Paula se imaginaba perfectamente lo que ocurriría si el secreto de su amnesia se extendía. Todo el mundo comenzaría a sospechar posibles motivos, a cada cual más terrible, por los que había decidido quedarse en aquel lugar. Perdería su trabajo. Entonces tendría que marcharse de allí y comenzar de nuevo en cualquier otra parte, sin conocer a nadie.


Ni siquiera a sí misma.


—Por lo menos prométeme —le suplicó Ana—, que si vuelves a tener un mareo irás a ver al doctor Alfonso, incluso en el caso de que no quieras mencionarle lo de la amnesia. Lo conozco desde que era un crío. Le enseñé Matemáticas. Y, francamente, no puedo recordar un estudiante más capaz y más digno de confianza —Ana sacudió la cabeza—. Ese chico estaba decidido a conseguir una beca e hizo todo lo que estuvo en su mano para que así fuera. Consiguió una beca en Harvard. Siempre lo he admirado por ello, especialmente considerando la familia de la que procede.


—¿De qué familia procede?


Ana se sonrojó ligeramente y vaciló, como si se arrepintiera de haber sacado a colación aquel tema.


—Oh, sus padres siempre fueron un poco... diferentes, eso es todo. No quiero decir que fueran malos. Simplemente, su modo de vida le hizo las cosas un tanto difíciles a Pedro —al cabo de algunos segundos de reflexión, sacudió la mano, como si quisiera olvidarse de aquello—. El caso es que, por encima de todos los obstáculos, Pedro consiguió una beca para estudiar en Harvard. Y estoy convencida de que es un magnífico médico.
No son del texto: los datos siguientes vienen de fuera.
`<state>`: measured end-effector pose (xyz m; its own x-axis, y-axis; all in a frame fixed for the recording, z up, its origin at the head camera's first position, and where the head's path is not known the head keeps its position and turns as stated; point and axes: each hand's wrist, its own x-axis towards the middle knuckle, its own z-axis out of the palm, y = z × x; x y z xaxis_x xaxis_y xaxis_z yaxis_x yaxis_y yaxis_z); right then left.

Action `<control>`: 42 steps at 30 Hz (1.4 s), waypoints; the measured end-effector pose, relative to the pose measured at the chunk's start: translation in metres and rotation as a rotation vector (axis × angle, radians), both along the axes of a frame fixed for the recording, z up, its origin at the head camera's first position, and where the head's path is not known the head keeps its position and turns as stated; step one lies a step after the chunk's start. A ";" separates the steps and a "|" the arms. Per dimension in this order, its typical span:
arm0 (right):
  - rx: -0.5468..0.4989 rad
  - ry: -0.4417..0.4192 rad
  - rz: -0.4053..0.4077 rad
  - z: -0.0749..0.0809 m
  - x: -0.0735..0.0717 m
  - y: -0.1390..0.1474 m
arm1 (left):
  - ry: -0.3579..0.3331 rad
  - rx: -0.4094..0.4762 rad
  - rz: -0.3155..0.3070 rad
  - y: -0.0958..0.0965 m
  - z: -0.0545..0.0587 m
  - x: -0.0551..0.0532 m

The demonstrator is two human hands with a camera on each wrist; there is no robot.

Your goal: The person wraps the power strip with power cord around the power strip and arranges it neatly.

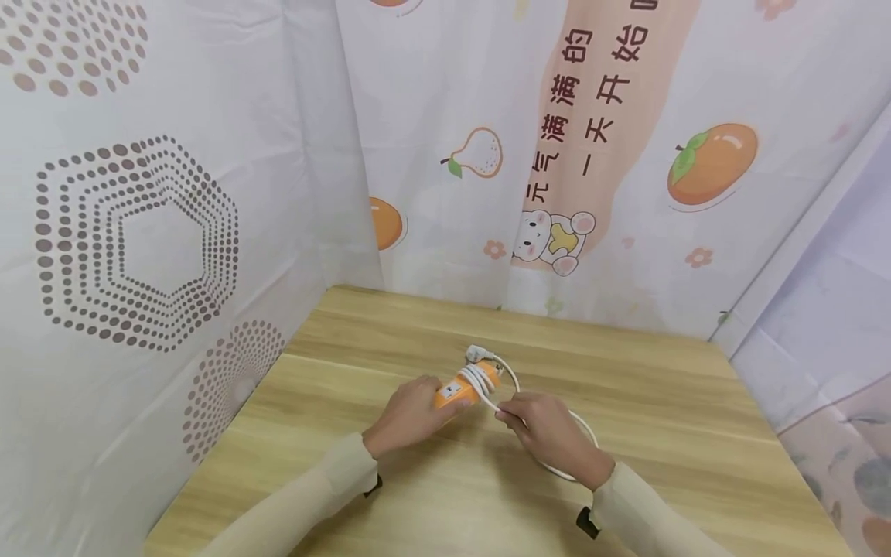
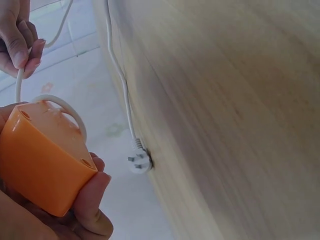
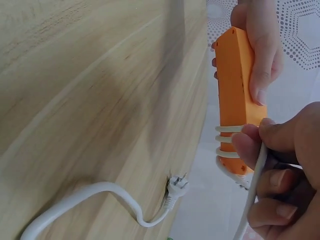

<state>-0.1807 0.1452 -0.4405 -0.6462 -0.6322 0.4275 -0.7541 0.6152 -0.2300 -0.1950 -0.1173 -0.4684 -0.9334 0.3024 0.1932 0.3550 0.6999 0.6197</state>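
Observation:
An orange power strip [image 1: 491,373] with white sockets is held tilted above the table, its near end gripped by my left hand [image 1: 411,414]. Several turns of white cord [image 3: 231,140] wrap round its far end. My right hand [image 1: 550,429] pinches the cord [image 3: 256,175] between thumb and fingers, just to the right of the strip. In the left wrist view the strip's orange end [image 2: 42,162] sits between thumb and fingers. Beyond the strip, the cord's white plug [image 1: 476,353] lies on the table, its prongs showing in the right wrist view.
The wooden table [image 1: 390,333] reaches back to a printed curtain [image 1: 445,224], with another curtain [image 1: 271,255] along the left. A loose length of cord [image 1: 588,427] loops beside and behind my right hand.

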 end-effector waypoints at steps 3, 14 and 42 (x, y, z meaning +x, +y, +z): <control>-0.003 -0.040 0.002 -0.005 0.001 -0.001 | 0.012 0.019 0.008 -0.001 -0.003 0.002; -0.013 -0.177 -0.003 -0.007 -0.001 -0.003 | 0.049 0.073 0.023 -0.002 0.000 0.007; -0.092 -0.298 0.172 -0.024 -0.011 -0.012 | 0.075 0.091 -0.108 0.002 0.011 0.017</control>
<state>-0.1922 0.1336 -0.4649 -0.6383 -0.7104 0.2966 -0.7364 0.4511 -0.5042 -0.1781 -0.1155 -0.4575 -0.8782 0.3787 0.2922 0.4730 0.5973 0.6476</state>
—No lo dudo —musitó Paula, distraída por la imágenes que Ana acababa de despertar en su mente. Casi tuvo que morderse la lengua para no seguir haciendo preguntas sobre él. ¿Pero por qué quería más información sobre él? Por bueno que fuera, lo único cierto era que representaba un serio peligro para ella.
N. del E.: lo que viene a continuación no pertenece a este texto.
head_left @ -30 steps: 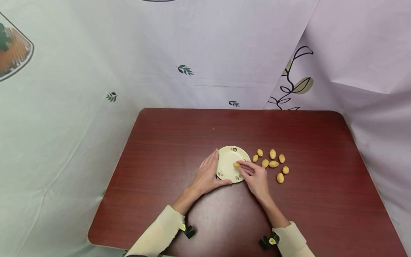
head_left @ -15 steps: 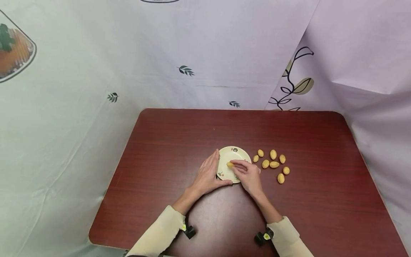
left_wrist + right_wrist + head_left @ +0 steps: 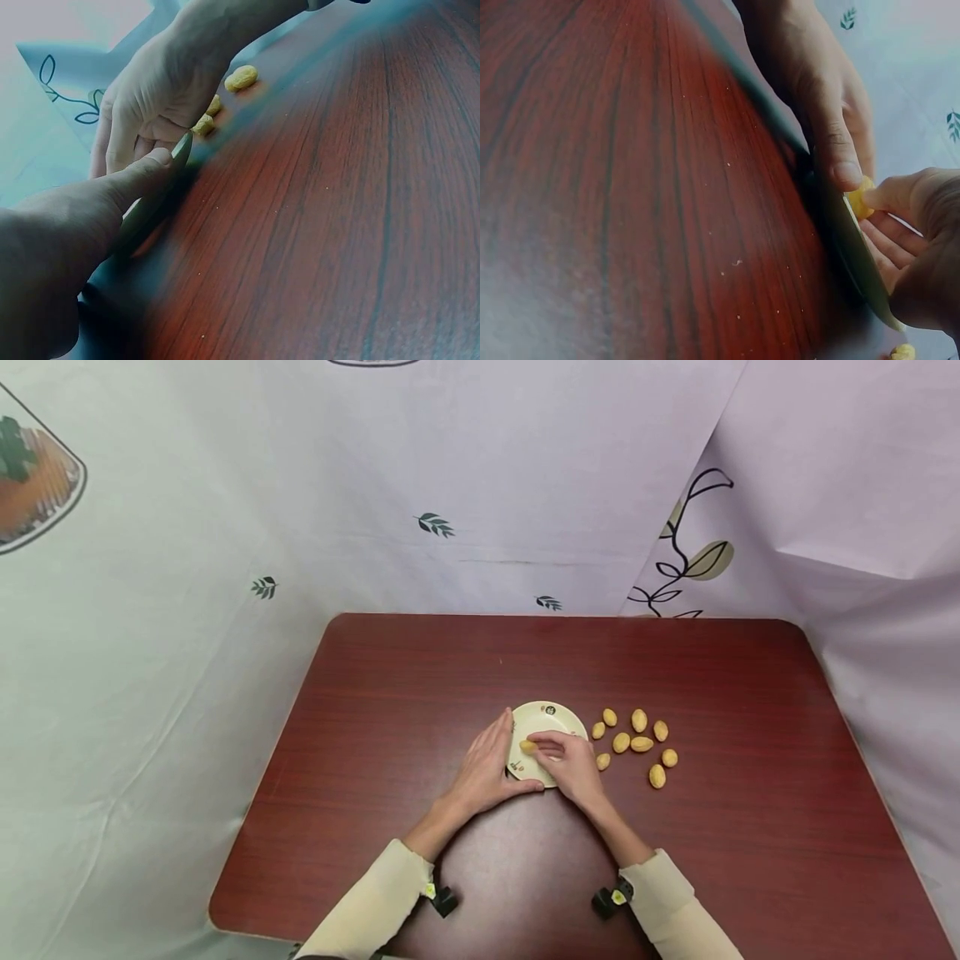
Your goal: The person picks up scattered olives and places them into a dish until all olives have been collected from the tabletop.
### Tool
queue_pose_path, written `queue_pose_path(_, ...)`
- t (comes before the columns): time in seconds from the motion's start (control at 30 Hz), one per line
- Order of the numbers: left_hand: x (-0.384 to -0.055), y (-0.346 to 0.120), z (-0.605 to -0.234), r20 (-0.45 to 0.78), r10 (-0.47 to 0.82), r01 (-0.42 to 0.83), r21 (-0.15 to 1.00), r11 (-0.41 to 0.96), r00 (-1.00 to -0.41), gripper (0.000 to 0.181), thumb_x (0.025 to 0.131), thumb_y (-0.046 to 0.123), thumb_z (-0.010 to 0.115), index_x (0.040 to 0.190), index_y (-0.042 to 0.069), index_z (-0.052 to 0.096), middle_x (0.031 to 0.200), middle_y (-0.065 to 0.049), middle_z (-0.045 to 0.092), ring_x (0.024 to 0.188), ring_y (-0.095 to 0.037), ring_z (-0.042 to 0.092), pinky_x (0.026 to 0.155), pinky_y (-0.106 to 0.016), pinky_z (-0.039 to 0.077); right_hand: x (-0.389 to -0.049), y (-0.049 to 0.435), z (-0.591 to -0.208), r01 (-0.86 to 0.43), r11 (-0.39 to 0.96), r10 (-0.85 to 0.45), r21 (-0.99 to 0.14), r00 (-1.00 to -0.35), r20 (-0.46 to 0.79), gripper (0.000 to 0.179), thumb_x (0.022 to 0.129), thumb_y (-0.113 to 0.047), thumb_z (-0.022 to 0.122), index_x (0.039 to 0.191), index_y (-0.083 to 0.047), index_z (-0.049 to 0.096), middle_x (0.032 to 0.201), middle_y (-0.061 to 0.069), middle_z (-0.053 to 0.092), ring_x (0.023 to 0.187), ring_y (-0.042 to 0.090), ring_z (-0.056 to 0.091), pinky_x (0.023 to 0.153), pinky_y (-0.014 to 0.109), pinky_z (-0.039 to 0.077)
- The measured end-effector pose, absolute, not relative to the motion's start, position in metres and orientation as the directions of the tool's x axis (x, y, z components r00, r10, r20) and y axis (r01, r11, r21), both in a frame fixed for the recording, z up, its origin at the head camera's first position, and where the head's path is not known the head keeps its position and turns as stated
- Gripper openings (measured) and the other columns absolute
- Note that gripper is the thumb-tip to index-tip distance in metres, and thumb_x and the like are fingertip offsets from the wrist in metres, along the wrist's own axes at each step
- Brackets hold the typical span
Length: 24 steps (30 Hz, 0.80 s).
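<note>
A small cream plate (image 3: 547, 727) with little printed motifs near its rim lies on the table in the head view. My left hand (image 3: 482, 770) rests against its left side, fingers straight along the edge and thumb at the near rim. Over the left part of the plate, my right hand (image 3: 576, 767) pinches a yellow, wrinkled oval nut (image 3: 528, 747) between thumb and fingers. The right wrist view shows this nut (image 3: 861, 201) just past the plate's rim (image 3: 859, 251), close to the left thumb. The right hand hides part of the plate.
Several similar yellow nuts (image 3: 621, 742) lie loose to the right of the plate, one (image 3: 603, 762) right beside my right hand. They sit on a dark red wooden table (image 3: 420, 677). Pale patterned cloth (image 3: 510, 485) hangs behind and around it.
My right hand has moved left across the plate with the pinched nut. One loose nut beside that hand has come into view. The left hand stays at the rim.
</note>
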<state>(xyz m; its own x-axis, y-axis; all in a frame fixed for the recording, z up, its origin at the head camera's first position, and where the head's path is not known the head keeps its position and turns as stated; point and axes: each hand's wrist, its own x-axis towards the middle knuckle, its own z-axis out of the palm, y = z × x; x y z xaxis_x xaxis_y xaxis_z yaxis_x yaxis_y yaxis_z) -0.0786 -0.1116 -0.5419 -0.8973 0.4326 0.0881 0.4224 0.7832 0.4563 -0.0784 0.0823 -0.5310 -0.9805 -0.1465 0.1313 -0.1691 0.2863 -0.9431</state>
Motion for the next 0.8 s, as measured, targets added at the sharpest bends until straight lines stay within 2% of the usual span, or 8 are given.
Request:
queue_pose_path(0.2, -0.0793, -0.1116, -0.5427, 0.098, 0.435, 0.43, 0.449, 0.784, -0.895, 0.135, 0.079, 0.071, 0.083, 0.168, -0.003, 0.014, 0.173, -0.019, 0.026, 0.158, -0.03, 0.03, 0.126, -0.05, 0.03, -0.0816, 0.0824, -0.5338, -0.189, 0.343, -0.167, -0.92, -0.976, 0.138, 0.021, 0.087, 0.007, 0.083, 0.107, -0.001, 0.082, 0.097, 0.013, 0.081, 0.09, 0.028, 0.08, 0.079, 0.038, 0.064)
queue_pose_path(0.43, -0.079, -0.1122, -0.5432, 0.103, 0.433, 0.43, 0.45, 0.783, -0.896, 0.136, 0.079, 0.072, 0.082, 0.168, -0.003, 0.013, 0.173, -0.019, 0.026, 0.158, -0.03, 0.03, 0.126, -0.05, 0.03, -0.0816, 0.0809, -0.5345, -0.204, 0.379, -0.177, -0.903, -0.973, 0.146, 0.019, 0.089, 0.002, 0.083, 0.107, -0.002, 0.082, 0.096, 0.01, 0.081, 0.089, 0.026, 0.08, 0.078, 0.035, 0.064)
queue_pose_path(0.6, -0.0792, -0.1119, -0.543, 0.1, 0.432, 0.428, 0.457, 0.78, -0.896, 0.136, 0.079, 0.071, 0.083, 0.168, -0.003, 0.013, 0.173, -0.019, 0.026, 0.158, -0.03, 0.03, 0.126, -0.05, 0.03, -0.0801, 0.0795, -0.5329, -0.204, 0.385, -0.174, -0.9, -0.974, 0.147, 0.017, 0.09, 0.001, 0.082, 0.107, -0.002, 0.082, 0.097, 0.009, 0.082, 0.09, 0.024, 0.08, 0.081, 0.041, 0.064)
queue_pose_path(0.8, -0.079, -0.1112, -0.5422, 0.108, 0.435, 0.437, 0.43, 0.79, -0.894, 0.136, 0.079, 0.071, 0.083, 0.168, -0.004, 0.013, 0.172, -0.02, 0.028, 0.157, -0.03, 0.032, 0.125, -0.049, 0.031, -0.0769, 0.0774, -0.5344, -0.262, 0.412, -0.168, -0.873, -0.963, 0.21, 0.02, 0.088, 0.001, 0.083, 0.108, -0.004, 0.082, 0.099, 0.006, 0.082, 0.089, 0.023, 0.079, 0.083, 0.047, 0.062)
—Por favor, Paula —insistió Ana—. Prométeme que si necesitas ayuda cuando yo esté fuera, volverás a verlo.


Paula miró a su amiga, aquel ángel que la miraba con expresión suplicante.


Lo que tenía que hacer, se dijo, era asegurarse de que no iba a necesitar ayuda de ningún tipo mientras Ana estuviera fuera. Y, en segundo lugar, dejar de pensar de una vez por todas en el doctor Pedro Alfonso.